What you have to do: Copy the data below verbatim, leaving no line out.

Dataset content:

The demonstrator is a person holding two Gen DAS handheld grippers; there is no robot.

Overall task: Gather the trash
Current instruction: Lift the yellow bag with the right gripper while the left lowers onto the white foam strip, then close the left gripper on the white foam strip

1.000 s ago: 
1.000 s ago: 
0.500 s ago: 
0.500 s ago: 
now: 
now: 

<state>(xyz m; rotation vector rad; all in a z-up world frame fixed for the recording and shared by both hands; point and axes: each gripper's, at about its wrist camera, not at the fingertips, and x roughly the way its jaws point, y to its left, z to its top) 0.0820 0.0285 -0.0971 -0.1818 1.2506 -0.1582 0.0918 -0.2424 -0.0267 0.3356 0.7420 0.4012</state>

Exercise response:
The demonstrator is a person holding two Gen DAS handheld grippers; there is no robot.

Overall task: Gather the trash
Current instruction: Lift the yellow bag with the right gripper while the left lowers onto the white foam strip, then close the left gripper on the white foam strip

1.000 s ago: 
1.000 s ago: 
0.500 s ago: 
0.500 s ago: 
now: 
now: 

<state>(xyz m; rotation vector rad; all in a z-up world frame fixed for the recording and shared by both hands; point and axes: each gripper's, at about its wrist camera, not at the fingertips, and x roughly the way its jaws point, y to its left, z to its top) 0.0820 0.0285 -0.0971 -0.1818 1.2506 -0.1582 0.0918 -0.2424 -0.0267 0.3356 0.7420 0.4012</state>

The response is now complete.